··· GIVEN DATA

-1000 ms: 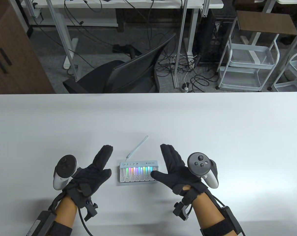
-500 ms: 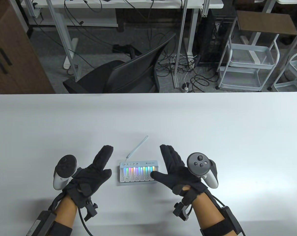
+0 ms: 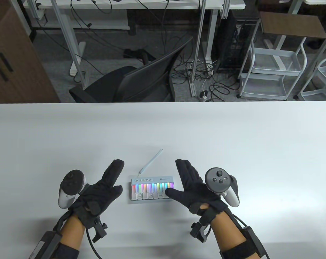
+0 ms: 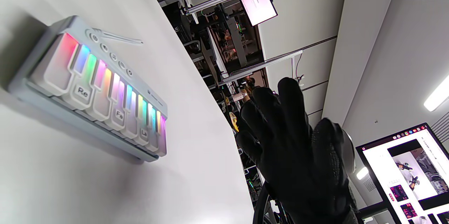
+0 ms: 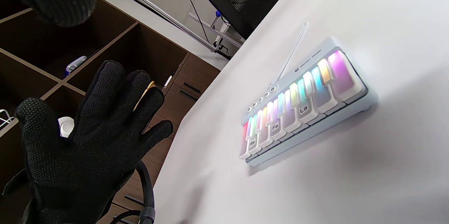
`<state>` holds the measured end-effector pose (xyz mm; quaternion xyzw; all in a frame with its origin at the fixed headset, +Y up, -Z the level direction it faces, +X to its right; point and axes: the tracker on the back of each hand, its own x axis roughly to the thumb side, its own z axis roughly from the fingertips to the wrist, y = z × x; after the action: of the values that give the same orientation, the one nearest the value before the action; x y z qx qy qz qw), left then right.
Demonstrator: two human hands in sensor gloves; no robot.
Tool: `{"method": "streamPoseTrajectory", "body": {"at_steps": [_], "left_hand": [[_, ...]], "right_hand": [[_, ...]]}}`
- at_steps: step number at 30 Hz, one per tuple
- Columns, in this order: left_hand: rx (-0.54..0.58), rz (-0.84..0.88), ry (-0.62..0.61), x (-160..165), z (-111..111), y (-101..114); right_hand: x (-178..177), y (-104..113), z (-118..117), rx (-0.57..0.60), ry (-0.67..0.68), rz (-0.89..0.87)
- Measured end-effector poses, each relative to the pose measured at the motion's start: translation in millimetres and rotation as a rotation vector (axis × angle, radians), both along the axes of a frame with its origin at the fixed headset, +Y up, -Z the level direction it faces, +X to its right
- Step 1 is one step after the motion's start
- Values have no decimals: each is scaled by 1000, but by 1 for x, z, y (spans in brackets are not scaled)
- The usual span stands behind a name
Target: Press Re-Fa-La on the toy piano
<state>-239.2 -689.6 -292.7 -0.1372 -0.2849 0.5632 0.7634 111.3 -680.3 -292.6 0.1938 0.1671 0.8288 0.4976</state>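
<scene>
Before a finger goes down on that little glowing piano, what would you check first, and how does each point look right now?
1. Toy piano lies flat on the table: ok.
2. Re key, Fa key and La key labels readable: ok.
3. Keys lit: ok.
4. Left hand off the piano, fingers spread: ok.
5. Right hand off the keys: cannot tell from above; the wrist views show no finger on them.
</scene>
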Motion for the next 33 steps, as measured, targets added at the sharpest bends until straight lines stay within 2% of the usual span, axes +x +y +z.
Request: {"method": "streamPoseTrajectory", "body": {"at_steps": [10, 16, 21, 24, 28, 33], "left_hand": [[-1, -3, -3, 0, 0, 0], [3, 3, 1, -1, 0, 0], [7, 11, 5, -2, 0, 1], [7, 11, 6, -2, 0, 1], [9, 13, 7, -3, 0, 1], [10, 12, 6, -4, 0, 1]], "right_hand": [[-2, 0, 0, -13, -7, -11], [-10, 16, -3, 10, -24, -9], [-34, 39, -12, 105, -33, 165], [-57, 45, -16, 166, -3, 288], [-91, 37, -17, 227, 63, 461], [-121, 7, -16, 203, 156, 618]]}}
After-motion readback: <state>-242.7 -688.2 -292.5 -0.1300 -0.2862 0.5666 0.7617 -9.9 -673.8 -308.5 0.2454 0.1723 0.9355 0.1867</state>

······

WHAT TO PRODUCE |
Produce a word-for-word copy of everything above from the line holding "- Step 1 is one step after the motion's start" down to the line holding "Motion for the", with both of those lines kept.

RESULT |
- Step 1 is one step after the motion's start
- Values have no decimals: each is scaled by 1000, but by 1 for x, z, y (spans in brackets are not scaled)
- The usual span stands behind a name
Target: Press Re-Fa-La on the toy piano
<state>-239.2 -689.6 -292.7 -0.1372 -0.2849 0.5632 0.7634 111.3 -680.3 -292.6 0.1938 0.1671 0.8288 0.4976</state>
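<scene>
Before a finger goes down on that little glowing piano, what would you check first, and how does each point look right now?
1. Toy piano lies flat on the table: ok.
2. Re key, Fa key and La key labels readable: ok.
3. Keys lit: ok.
4. Left hand off the piano, fingers spread: ok.
5. Right hand off the keys: cannot tell from above; the wrist views show no finger on them.
</scene>
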Motion for the next 33 steps, as measured, targets added at the sharpest bends until straight lines stay within 2% of the usual span, axes +x +y +z.

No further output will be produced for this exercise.